O Primeiro Comando da Capital (PCC) é hoje apontado como a maior organização criminosa da América Latina e uma das maiores do mundo, ocupando posições de destaque em rankings internacionais de crime organizado. Em pouco mais de três décadas, a facção deixou de ser um grupo restrito ao sistema prisional paulista para se tornar uma estrutura criminosa transnacional, com cerca de 60 mil integrantes batizados e atuação que ultrapassa as fronteiras do Brasil.
Ao completar 32 anos de existência, o PCC passou de um suposto “sindicato de presos” para uma organização altamente profissionalizada, com hierarquia definida, regras internas rígidas e um sofisticado sistema de lavagem de dinheiro, movimentando cifras milionárias por meio do tráfico de drogas, roubos, extorsões e crimes financeiros.
A seguir, estão os principais marcos dessa trajetória.

O início: de pequenos roubos ao “Piranhão”
A história de dois nomes que se tornariam centrais na criminalidade brasileira começou de forma relativamente comum, em um assalto no bairro do Brás, em São Paulo. Marcos Williams Herbas Camacho, conhecido como Marcola, e César Augusto Roriz, o Cesinha, participaram de um roubo a um comerciante, do qual foram levados um relógio Cartier, uma caneta Parker e um anel de ouro.
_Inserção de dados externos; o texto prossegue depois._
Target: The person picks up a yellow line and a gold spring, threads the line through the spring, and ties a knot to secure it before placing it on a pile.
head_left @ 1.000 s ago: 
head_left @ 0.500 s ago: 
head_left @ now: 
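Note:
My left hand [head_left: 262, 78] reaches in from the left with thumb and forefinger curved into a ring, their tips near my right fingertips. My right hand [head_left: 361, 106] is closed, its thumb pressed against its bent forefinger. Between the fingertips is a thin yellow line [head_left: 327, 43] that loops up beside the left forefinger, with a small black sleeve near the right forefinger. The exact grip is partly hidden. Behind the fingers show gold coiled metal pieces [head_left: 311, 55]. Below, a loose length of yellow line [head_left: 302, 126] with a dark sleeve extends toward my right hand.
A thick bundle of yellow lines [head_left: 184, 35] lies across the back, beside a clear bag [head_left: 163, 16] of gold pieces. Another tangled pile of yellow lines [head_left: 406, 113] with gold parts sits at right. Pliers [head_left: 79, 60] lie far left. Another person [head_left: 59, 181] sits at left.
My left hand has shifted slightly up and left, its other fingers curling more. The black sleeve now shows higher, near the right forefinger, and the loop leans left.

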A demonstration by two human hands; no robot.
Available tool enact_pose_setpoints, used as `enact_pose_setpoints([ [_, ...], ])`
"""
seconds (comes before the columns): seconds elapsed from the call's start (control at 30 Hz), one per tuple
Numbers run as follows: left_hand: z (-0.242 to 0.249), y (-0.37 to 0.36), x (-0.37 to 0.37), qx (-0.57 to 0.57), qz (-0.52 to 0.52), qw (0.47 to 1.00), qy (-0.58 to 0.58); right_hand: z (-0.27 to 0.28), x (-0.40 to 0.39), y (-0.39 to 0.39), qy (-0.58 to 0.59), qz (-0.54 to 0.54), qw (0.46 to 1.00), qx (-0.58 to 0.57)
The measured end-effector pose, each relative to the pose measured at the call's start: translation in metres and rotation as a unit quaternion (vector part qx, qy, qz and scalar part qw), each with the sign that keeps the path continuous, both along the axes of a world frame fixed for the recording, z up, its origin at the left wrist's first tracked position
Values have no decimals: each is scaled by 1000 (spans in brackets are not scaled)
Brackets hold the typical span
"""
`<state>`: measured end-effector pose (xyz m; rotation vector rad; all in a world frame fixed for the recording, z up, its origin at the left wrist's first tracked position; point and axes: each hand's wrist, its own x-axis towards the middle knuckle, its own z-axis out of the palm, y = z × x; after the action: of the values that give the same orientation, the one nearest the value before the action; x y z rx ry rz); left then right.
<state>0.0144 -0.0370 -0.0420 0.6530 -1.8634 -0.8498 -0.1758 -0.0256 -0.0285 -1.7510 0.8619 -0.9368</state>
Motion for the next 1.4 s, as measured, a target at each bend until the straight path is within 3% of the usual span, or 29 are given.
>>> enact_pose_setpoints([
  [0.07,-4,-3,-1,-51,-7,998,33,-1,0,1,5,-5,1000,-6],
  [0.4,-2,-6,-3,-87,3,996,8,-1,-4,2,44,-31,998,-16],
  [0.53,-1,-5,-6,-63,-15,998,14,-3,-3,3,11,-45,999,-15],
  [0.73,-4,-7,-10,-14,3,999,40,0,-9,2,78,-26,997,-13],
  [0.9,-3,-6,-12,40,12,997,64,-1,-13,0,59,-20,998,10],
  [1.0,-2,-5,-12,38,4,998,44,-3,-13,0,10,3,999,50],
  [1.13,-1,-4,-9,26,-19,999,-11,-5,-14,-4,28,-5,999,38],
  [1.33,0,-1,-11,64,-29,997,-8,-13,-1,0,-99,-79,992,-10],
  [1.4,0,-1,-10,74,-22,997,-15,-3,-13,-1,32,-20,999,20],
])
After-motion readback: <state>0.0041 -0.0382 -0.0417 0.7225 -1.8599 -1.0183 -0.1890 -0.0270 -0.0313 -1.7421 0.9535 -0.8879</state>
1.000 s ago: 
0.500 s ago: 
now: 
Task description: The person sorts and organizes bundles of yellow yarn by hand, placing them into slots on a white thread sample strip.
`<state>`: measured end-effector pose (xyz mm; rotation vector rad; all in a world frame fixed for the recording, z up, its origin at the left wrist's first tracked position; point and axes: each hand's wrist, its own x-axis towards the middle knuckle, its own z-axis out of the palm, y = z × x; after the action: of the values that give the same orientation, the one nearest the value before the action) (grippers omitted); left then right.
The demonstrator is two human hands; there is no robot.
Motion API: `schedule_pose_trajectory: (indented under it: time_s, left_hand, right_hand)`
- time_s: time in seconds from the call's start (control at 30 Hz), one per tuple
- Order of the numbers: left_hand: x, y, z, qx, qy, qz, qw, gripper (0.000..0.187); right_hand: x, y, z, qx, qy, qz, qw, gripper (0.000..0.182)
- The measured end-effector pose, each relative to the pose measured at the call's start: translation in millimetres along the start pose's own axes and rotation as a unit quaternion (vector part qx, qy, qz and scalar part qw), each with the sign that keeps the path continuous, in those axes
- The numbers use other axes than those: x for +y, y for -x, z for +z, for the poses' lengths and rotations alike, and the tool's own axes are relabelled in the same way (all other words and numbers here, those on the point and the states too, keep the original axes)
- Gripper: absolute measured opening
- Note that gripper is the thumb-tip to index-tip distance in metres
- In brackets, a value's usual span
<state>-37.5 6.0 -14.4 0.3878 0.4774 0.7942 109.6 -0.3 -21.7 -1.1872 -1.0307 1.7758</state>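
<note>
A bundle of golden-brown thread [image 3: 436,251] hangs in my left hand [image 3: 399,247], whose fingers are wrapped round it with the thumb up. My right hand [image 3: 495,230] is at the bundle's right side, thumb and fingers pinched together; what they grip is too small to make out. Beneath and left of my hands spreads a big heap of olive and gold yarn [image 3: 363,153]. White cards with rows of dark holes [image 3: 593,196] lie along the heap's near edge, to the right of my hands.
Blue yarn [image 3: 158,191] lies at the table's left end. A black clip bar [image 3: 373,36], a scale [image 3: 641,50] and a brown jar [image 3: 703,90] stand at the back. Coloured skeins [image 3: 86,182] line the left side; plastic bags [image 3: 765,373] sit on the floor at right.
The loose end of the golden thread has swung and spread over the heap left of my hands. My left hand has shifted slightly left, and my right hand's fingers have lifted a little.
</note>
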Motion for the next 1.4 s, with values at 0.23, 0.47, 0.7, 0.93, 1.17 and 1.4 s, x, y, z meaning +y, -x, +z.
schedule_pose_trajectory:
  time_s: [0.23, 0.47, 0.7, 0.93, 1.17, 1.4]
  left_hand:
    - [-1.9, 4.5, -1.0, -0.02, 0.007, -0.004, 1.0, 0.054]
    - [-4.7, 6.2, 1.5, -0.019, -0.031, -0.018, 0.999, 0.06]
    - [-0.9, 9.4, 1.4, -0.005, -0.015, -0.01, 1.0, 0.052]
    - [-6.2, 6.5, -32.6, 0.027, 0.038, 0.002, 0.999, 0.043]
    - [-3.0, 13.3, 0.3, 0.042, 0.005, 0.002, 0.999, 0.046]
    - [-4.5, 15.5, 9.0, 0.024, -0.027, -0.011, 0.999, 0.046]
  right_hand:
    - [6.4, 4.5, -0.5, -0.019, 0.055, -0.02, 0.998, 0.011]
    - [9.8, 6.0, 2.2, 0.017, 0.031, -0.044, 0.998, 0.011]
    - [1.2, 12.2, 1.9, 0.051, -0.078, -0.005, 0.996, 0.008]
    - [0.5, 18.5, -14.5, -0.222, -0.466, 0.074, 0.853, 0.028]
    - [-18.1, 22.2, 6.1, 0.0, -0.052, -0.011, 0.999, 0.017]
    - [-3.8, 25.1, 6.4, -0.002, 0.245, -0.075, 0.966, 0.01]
Após a prisão de um dos comparsas, ambos acabaram condenados, na década de 1990, a cinco anos e quatro meses de reclusão por roubo. O destino de Cesinha foi a Casa de Custódia de Taubaté, presídio de segurança máxima conhecido como “Piranhão”, ambiente marcado por disciplina rígida, isolamento extremo e constantes conflitos internos. Foi nesse cenário que surgiram as bases do que viria a ser o PCC.
Fundação em um campo de futebol
Ao contrário do que muitos imaginam, o PCC não nasceu formalmente em uma cela ou reunião clandestina, mas durante uma partida de futebol, em 31 de agosto de 1993, dentro do presídio de Taubaté.
- O jogo: O time “Comando da Capital”, liderado por Cesinha e José Márcio Felício, conhecido como Geleião, enfrentava o “Comando Caipira”.
- O conflito: Uma briga generalizada durante a partida resultou na morte de dois detentos.
- A criação: Temendo represálias e punições severas por parte do Estado, os envolvidos decidiram se unir formalmente, dando origem ao Primeiro Comando da Capital, com o objetivo inicial de proteção mútua.

O “sindicato” e o vácuo do Estado
Nos primeiros anos, o PCC se apresentava como uma espécie de sindicato de presos, defendendo direitos básicos e melhores condições carcerárias, sempre sob o discurso da união contra o Estado. Esse discurso encontrou terreno fértil em um sistema prisional superlotado, violento e marcado pela ausência de políticas públicas eficazes.
A facção passou a ocupar espaços deixados pela omissão estatal, oferecendo aos seus integrantes e aliados uma rede de apoio que incluía:
- Assistência social: Transporte de familiares para visitas em presídios distantes.
- Saúde informal: Atendimento médico clandestino para criminosos feridos em confrontos.
- Apoio jurídico: Orientação e custeio de advogados para detentos recém-presos.
Essas ações fortaleceram o sentimento de pertencimento e fidelidade, ampliando rapidamente o número de adeptos.
Ascensão, mudança de liderança e consolidação
Com o passar dos anos, a liderança do PCC passou por transformações profundas. Os fundadores originais foram afastados ou perderam influência, enquanto Marcola assumiu o comando e passou a ser visto como uma figura quase mítica dentro do sistema prisional.
Durante esse período, três fatores foram decisivos para a expansão da facção:
- Negação oficial: Por anos, o Estado de São Paulo evitou reconhecer formalmente a existência e a força do chamado “Partido do Crime”.
- Omissão estatal: A falta de reação coordenada permitiu que o PCC se espalhasse por praticamente todo o sistema prisional paulista ao longo de uma década.
- Poder econômico: A organização passou a controlar cadeias logísticas do tráfico de drogas, roubos e crimes financeiros, estruturando um modelo empresarial focado em lucro e lavagem de dinheiro.
De facção prisional a máfia transnacional
Hoje, além dos cerca de 60 mil membros batizados, o PCC exerce influência sobre dezenas de milhares de criminosos associados, atuando como uma verdadeira máfia transnacional. A facção mantém presença em diversos países da América do Sul e da Europa, explorando rotas internacionais do tráfico e utilizando mecanismos complexos para ocultar a origem ilícita dos recursos.
Essa trajetória evidencia como um grupo criado para autoproteção dentro de um presídio de segurança máxima se transformou em um desafio global de segurança pública, exigindo cooperação internacional, inteligência financeira e políticas penitenciárias mais eficazes.